NO DARKNESS CAN MAKE US FORGET! / HIÇ BIR KARANLIK UNUTTURMZ!
Turkey,by Hüseyin Karabey
A film – realised as an animation – about Hrant Dink, the Armenian journalist killed by a Muslim nationalist in Istanbul in 2007. His wife’s (Rakel Dink) speech at the funeral becomes a manifesto of peace and tolerance between Muslims and Christians.

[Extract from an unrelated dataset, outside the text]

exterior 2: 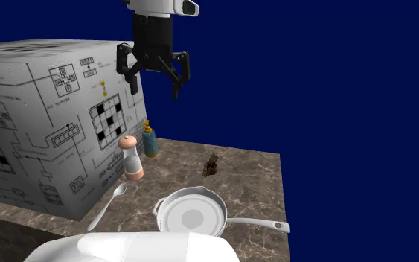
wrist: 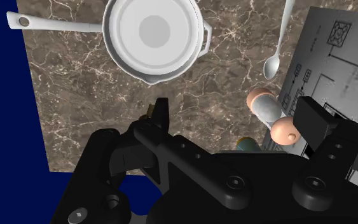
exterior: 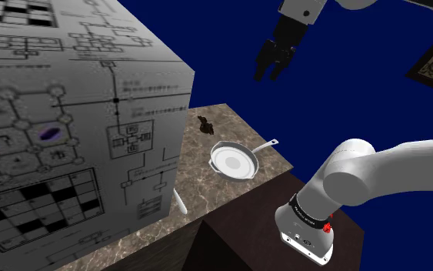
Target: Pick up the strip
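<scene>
The strip (exterior: 204, 125) is a small dark brown piece lying on the brown marble counter (exterior: 241, 132), near its far edge. It also lies beyond the pan in the second exterior view (exterior 2: 210, 165). My gripper (exterior: 274, 73) hangs high above the counter, open and empty (exterior 2: 155, 89). In the wrist view the black fingers (wrist: 163, 108) stand wide apart around the gripper's middle (wrist: 236, 108). One finger covers most of the strip (wrist: 148, 112), which peeks out at its tip.
A white pan (exterior: 234, 162) with a long handle sits close to the strip. A spoon (exterior 2: 107, 206), a peach-capped shaker (exterior 2: 131, 158) and a blue-green bottle (exterior 2: 149, 141) stand by a tall diagram-printed block (exterior: 68, 115). Deep blue background lies past the counter edges.
</scene>
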You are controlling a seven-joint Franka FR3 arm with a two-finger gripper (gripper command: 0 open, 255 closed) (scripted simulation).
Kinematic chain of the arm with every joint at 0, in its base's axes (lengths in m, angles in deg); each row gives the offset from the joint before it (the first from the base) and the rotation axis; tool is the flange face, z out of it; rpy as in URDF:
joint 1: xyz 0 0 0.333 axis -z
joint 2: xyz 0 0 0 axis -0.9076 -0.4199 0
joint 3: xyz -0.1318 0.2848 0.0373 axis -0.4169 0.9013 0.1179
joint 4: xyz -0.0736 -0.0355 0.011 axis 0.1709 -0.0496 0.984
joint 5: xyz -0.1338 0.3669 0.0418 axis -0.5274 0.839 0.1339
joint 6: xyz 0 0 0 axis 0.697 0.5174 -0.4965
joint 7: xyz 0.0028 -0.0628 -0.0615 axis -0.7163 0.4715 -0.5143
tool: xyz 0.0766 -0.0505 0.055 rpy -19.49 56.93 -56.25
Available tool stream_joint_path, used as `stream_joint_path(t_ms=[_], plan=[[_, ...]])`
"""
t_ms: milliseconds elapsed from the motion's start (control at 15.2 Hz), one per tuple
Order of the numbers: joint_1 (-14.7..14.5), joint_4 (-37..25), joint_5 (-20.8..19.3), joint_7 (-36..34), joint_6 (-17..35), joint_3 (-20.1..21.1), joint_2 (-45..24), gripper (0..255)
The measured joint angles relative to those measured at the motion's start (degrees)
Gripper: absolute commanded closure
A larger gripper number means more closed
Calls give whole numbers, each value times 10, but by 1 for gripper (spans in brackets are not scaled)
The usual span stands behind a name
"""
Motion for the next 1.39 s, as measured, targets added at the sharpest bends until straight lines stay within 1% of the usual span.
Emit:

SOMETHING BLUE / VALAMI KEK
Hungary, by Virag Zomboracz
Alice and Mary were classmates in the county town highschool. After graduation, they’ve separated: Mary went to college, while Alice felt in love and stayed in the grange. They meet at Alice’s wedding, but Alice receives her friend reservedly: she reckons herself as a victim, and Mary as the symbol of the life she has been deprived of.
TAKE TWO / VTORI DUBAL
Bulgaria, by Nadejda Koseva
In a small Bulgarian town, in the unfinished house, Maria is waiting for her husband. This is the day he returns home after several months of hard work abroad. But he is late. Very late. May be too late..
REGIONAL PREMIERES
BEAST / CSICSKA
Hungary,by Attila Till
István Balogh, a not very affluent Hungarian farmer, lords over his wife, children and his “hired” slave. Cut off from the rest of the world on a distant farm in the Great Plains, he tries to uphold a family ideal he formulated from rigid traditions. The close-knit, albeit extreme, human relations sweep these characters towards tragedy.
THE PHOTOGRAPH / FOTOGRAFIA
Romania, by Victor Dragomir
On his way to a business meeting, Claudiu drops by his old man’s house to snap a photograph his father kept bugging him for. What initially seemed like an easy job proves quite difficult, as the picture is of particular significance to the old man.